[Task item] Give the number of lines in these entries that contain "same", and nothing more.

Stored data entries
┌──

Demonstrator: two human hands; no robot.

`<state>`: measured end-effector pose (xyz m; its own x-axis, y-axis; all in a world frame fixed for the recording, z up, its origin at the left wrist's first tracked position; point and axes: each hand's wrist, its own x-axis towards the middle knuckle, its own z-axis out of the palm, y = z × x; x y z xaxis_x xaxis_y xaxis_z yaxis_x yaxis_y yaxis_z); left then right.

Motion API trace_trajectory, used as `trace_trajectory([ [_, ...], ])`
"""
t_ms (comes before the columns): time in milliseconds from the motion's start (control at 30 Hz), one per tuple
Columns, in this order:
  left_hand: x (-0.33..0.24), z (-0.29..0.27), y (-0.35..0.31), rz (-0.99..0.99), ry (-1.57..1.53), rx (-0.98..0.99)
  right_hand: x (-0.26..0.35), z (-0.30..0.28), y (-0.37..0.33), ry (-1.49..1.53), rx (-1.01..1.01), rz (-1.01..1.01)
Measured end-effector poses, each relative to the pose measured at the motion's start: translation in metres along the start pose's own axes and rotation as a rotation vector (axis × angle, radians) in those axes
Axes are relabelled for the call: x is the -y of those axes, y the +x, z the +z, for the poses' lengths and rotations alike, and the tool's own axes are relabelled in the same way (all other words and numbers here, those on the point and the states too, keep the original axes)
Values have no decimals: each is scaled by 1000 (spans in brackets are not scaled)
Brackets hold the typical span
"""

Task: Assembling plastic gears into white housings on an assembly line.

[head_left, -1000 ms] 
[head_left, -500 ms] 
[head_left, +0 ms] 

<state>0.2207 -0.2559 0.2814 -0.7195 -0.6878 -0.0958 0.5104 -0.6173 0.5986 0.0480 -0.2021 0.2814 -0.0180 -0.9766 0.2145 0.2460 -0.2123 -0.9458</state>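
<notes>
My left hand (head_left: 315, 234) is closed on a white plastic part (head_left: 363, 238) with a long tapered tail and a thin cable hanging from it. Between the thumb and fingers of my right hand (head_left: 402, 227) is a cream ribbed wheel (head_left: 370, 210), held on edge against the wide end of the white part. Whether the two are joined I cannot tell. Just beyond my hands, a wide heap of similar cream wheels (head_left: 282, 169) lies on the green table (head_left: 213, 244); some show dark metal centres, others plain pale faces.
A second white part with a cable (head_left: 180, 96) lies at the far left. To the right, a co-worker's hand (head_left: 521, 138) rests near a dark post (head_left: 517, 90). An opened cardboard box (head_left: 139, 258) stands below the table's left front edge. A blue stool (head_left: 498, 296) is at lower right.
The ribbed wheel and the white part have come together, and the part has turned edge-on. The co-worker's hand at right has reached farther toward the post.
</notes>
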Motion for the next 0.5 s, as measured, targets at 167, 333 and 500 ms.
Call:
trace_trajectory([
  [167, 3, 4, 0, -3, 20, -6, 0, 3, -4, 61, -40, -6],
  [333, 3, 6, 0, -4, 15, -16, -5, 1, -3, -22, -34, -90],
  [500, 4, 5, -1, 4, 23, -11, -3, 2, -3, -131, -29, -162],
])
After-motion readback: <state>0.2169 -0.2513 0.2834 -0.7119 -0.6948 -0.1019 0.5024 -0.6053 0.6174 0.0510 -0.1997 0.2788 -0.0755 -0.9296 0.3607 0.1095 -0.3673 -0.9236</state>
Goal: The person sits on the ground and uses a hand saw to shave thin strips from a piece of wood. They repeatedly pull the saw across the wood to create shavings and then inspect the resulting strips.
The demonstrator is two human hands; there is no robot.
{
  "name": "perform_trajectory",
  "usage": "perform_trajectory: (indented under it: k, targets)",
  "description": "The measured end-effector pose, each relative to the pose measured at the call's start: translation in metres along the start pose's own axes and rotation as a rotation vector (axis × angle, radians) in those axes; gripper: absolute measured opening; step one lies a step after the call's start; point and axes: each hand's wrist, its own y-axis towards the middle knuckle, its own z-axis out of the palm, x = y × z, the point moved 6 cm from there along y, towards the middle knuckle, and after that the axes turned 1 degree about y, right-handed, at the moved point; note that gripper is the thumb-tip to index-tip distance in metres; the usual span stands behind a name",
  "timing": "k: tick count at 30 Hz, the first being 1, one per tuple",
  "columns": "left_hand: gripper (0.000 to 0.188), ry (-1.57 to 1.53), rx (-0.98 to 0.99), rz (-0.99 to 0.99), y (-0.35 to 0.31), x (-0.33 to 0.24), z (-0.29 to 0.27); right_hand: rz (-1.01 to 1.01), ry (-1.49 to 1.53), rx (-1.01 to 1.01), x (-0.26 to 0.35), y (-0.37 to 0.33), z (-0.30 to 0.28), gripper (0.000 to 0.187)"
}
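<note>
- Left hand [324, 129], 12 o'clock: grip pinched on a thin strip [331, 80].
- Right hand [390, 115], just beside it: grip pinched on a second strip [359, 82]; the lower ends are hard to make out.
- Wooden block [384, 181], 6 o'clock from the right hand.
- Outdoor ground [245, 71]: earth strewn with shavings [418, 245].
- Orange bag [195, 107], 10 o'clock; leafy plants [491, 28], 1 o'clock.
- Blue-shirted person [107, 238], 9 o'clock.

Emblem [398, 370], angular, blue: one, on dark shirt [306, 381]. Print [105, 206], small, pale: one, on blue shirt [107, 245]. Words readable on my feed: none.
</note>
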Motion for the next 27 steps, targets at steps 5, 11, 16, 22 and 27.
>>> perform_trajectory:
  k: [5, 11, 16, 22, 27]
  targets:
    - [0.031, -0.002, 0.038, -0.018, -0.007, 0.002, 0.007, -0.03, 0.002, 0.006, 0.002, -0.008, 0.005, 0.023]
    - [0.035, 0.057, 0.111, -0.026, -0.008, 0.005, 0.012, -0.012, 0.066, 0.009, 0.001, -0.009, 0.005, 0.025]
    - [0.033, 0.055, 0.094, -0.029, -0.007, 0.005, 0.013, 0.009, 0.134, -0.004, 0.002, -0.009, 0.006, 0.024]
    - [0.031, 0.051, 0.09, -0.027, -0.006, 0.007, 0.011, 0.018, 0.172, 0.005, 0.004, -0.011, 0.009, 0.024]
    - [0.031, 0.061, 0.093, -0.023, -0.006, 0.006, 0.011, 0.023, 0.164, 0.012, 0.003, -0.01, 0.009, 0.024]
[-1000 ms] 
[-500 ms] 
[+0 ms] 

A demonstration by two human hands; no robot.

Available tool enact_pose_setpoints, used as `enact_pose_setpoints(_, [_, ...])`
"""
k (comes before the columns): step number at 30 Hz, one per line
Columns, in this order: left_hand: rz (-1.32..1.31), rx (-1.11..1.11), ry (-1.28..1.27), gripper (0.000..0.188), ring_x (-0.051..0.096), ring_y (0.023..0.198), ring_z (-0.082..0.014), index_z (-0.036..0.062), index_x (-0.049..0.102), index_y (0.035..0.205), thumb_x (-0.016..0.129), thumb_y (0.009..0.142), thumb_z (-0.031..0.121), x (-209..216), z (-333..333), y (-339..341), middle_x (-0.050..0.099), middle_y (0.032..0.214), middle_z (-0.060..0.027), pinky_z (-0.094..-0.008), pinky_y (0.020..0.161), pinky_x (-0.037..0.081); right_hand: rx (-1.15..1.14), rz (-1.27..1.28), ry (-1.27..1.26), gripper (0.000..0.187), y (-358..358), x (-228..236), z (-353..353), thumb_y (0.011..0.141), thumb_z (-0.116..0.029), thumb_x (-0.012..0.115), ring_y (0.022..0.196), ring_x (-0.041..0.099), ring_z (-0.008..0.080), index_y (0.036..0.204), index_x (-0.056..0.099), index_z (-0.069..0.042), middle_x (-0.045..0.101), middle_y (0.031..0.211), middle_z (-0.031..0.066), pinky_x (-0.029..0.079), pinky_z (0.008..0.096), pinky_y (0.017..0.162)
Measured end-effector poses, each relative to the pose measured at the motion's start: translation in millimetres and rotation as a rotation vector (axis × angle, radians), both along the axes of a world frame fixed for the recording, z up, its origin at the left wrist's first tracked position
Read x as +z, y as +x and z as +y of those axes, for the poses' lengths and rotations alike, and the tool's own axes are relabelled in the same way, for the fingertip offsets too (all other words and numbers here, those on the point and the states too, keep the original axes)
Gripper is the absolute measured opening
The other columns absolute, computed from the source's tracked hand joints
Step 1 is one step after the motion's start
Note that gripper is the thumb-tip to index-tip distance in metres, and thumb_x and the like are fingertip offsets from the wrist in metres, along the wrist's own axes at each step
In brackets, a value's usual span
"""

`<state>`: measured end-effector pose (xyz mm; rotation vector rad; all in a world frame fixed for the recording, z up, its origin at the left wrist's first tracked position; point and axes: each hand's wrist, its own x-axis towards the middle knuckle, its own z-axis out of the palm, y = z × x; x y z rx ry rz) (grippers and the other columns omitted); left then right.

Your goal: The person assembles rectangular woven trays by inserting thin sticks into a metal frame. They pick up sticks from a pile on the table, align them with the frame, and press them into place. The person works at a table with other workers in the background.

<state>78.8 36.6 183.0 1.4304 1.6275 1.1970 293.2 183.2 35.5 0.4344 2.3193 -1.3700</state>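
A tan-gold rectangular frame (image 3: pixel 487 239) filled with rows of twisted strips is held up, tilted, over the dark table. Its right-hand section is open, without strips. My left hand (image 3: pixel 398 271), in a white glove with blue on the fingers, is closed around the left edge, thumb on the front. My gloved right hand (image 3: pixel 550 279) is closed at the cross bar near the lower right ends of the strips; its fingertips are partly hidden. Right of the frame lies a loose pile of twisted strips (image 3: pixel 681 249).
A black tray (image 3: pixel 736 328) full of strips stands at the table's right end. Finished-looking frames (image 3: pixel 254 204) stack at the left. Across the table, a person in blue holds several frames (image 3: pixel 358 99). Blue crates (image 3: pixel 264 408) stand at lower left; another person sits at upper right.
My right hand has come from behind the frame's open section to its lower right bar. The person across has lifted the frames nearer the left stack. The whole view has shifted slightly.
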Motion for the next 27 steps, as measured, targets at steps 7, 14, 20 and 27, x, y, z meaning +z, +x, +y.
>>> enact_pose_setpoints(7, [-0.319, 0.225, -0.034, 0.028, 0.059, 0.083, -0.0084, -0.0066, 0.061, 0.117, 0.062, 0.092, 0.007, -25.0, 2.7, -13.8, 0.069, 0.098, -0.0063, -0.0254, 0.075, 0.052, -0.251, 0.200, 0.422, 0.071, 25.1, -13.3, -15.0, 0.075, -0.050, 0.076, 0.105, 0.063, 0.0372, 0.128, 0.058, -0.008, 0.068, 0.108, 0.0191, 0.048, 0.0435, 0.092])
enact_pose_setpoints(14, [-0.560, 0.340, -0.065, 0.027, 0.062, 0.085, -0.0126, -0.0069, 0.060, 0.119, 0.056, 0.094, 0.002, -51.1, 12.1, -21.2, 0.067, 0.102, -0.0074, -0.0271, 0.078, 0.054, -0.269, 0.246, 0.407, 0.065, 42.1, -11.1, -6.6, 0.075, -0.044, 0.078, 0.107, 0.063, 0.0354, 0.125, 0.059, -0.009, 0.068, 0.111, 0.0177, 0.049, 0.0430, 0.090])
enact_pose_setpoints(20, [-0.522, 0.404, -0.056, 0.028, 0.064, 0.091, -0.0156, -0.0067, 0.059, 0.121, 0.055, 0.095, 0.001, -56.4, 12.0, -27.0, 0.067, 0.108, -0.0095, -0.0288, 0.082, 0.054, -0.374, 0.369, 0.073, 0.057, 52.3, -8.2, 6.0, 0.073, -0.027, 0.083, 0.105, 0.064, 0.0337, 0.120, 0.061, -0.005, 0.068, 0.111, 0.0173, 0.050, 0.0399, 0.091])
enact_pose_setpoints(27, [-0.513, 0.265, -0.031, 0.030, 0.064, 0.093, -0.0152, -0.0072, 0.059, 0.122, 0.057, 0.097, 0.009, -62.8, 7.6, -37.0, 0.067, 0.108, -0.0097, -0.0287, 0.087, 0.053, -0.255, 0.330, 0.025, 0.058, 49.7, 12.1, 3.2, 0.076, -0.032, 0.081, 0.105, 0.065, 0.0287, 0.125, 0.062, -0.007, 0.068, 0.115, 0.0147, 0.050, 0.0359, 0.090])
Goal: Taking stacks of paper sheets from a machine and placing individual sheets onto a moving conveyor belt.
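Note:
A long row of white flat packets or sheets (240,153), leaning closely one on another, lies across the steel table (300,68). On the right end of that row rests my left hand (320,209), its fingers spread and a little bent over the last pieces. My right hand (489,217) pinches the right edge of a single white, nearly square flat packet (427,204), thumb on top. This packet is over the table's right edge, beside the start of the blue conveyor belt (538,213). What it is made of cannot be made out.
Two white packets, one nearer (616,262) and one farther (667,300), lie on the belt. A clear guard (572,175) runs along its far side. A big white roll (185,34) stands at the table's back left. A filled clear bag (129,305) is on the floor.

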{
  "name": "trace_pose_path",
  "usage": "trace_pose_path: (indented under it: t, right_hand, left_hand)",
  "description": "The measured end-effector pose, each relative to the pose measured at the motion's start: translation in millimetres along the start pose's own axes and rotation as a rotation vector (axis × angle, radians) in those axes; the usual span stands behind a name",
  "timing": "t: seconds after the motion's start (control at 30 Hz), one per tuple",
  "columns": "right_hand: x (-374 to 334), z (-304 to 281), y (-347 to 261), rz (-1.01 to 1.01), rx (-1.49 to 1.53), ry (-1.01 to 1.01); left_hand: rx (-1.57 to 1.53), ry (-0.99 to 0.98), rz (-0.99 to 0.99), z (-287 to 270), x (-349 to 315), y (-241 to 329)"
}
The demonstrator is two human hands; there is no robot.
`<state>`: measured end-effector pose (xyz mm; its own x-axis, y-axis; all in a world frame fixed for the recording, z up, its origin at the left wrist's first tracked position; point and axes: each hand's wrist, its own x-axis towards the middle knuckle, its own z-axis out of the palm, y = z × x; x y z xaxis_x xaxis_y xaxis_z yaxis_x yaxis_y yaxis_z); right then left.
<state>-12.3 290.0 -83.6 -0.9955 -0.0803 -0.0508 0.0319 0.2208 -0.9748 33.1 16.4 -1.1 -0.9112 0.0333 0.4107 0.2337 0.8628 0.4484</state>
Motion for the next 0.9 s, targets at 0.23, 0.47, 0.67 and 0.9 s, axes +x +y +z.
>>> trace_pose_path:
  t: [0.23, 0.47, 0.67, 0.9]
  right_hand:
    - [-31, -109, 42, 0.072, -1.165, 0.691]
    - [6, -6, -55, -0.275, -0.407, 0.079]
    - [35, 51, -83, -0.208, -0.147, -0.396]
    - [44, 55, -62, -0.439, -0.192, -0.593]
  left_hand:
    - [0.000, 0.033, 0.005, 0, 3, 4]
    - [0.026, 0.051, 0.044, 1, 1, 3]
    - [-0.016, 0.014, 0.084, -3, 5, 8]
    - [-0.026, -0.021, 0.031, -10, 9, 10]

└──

[Result of the task] 2